Posteado por: josejuanmorcillo | Abril 3, 2009

Abotargado (3-4-09)

La llegada del buen tiempo nos obliga a sacar del armario algo de ropa ligerita y, con ello, descubrimos y exhibimos las miserias y el estropicio que los años y una constante vida sedentaria van señalando en nuestro cuerpo.
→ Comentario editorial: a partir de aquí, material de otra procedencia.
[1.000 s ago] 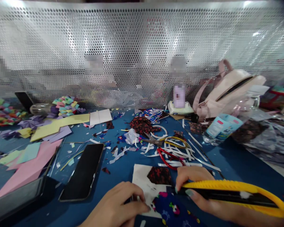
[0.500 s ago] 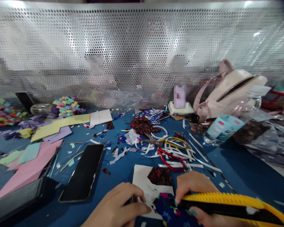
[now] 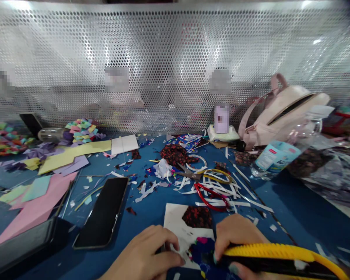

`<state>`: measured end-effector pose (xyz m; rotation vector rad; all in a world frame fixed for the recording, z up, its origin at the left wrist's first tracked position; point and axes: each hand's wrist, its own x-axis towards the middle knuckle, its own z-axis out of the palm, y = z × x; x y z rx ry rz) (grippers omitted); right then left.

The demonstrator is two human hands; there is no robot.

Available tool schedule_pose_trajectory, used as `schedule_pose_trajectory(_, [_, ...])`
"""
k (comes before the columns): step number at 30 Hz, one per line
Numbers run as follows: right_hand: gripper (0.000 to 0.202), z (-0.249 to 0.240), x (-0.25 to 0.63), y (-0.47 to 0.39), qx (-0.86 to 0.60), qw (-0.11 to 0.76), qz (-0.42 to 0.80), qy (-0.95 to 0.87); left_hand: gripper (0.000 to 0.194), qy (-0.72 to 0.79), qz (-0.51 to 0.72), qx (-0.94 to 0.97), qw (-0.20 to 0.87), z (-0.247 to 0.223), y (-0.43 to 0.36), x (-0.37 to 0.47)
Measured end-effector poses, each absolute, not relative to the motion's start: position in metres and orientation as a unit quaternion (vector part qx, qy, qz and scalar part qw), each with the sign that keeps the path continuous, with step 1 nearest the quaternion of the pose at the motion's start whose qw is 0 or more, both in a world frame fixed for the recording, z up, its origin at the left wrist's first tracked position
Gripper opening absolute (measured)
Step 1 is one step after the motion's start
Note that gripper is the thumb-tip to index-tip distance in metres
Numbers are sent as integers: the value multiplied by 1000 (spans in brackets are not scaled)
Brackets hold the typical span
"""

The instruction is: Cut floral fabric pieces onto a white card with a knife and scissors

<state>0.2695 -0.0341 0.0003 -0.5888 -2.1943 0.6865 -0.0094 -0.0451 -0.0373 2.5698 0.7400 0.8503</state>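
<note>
In the lower middle lies a white sheet [image 3: 175,219] with a dark red-and-black patterned patch [image 3: 197,217] on it. Over its lower part is a dark blue piece with a colourful print [image 3: 202,249]. My left hand [image 3: 147,249] rests at the sheet's left side, fingers bent, thumb and forefinger apart on the paper. My right hand [image 3: 239,237] is closed around the front of a yellow-and-black tool with a ribbed edge, seemingly a utility knife [image 3: 280,251]. Its tip is hidden by my fingers over the blue piece.
Beyond the sheet are red-handled scissors [image 3: 211,198], white paper strips [image 3: 221,186] and scraps. A phone [image 3: 103,214] and a pink sheet [image 3: 41,206] lie left. A bottle [image 3: 275,157] and a pale backpack [image 3: 286,109] stand right. A perforated metal panel [image 3: 166,46] closes the back.
The yellow-and-black utility knife and my right fingers have shifted slightly downward and left over the blue piece. My left hand stays nearly still.
</note>
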Motion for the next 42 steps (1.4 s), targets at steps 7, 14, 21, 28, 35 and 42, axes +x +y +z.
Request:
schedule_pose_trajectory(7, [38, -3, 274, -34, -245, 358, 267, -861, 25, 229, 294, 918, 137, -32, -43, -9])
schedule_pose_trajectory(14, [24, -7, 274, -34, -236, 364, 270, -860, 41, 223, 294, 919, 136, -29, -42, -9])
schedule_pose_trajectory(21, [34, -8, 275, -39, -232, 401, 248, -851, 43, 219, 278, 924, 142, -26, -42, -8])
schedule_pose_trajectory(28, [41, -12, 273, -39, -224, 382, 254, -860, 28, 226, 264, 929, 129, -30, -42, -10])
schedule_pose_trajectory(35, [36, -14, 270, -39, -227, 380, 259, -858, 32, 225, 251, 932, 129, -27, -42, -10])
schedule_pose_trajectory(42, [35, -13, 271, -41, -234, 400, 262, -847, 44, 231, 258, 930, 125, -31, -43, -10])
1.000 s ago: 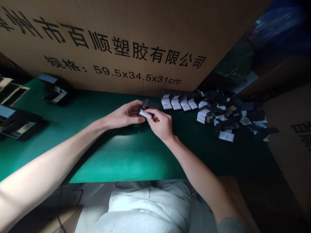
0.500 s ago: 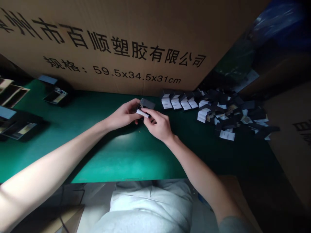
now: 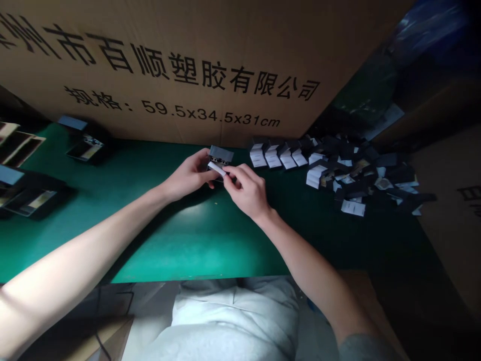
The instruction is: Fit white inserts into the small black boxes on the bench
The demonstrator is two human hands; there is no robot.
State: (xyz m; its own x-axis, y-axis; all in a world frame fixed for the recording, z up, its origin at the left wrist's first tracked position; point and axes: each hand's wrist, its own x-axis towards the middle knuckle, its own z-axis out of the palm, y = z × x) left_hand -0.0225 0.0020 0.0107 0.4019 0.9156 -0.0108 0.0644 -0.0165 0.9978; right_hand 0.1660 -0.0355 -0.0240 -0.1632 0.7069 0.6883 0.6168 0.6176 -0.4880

No es una cifra matemática ni se atiene a un axioma científico el hecho de que, sin saber la razón, llega ese día en el que sintiéndote optimista y eufórico te miras en el espejo para alabar las gracias con las que la naturaleza te ha dotado, pero amargamente te asustas al observar un paraíso marchito, un edificio en ruinas y unos alerones que hacen bueno el dicho de que todo lo que sube tiene que bajar. Y digo que te asustas por la sencilla razón de que no reconoces a ese señor que te mira desde el otro lado de la realidad, a ese señor que más bien parece el resultado clónico de mezclar los genes del muñeco de Michelín y los de Sancho Panza. Ese día tan fatídico en el que la realidad te descorre los visillos de la eterna lozanía llega, y entonces claudicas y reconoces que tu cuerpo está abotargado. Y es a partir de este momento cuando las alarmas de emergencia suenan en tu cabeza, y sin perder demasiado tiempo comienzas a hacer sandeces como darte tal paliza el primer día de gimnasio que el cachitas del entrenador tiene que llamar a tu mujer para que vaya a recoger lo que queda de ti; o elaborar fugaces y huidizos propósitos de enmienda como que dejarás de comer carne y de tomarte las cañitas con los amigos; o quedar por la noche a correr por el parque urbano con tu cuñado, que es más joven que tú, y a las cinco zancadas averiguas que eres ya más lento que el caballo del malo. Pero eso sí, que no se me olvide la bebida energética para que parezca que parezco algo. A propósito, digo energética, que no “energizante”, que es un término de reciente creación por obra y gracia de no sé quién y que resulta innecesario, nada afortunado y tan monstruoso como la imagen decrépita y mortal que Dorian Gray encuentra de sí mismo.

Y como uno no puede ser bueno en todo, me tengo que quedar en casa, ponerme ropa cómoda, sentarme frente a mi ordenador y aporrear el teclado para que ustedes lean semanalmente lo que de manera gustosa les estoy ofreciendo en estos instantes. Y como no quiero defraudarles, sin más dilación les cuento que la palabra abotargado, que también se puede escribir abotagado, proviene de botarga, que, según la RAE, es un calzón ancho y largo usado antiguamente y que puso de moda sobre las tablas el actor renacentista italiano Stefanello Bottarga. Con el paso de los años, esta palabra se emplearía también para designar las vestimentas ridículas y de muchos colores usadas en mojigangas y festividades folclóricas —como las de la Alcarria—, y, por extensión, a la persona que las lleva puestas. Por todo ello, decir que alguien se abotarga es afirmar que su cuerpo se infla y deforma como una botarga a causa de una enfermedad o de la dejadez a la que aquel ha sucumbido.

Claro que me veo abotargado, y por eso creo que, a pesar del sacrificio que me supone enfundarme en un chándal y en unas zapatillas de deporte y renunciar a ciertas viandas, debo hacerlo por mi salud y para sentir con menos padecimiento el doloroso transcurrir de los años.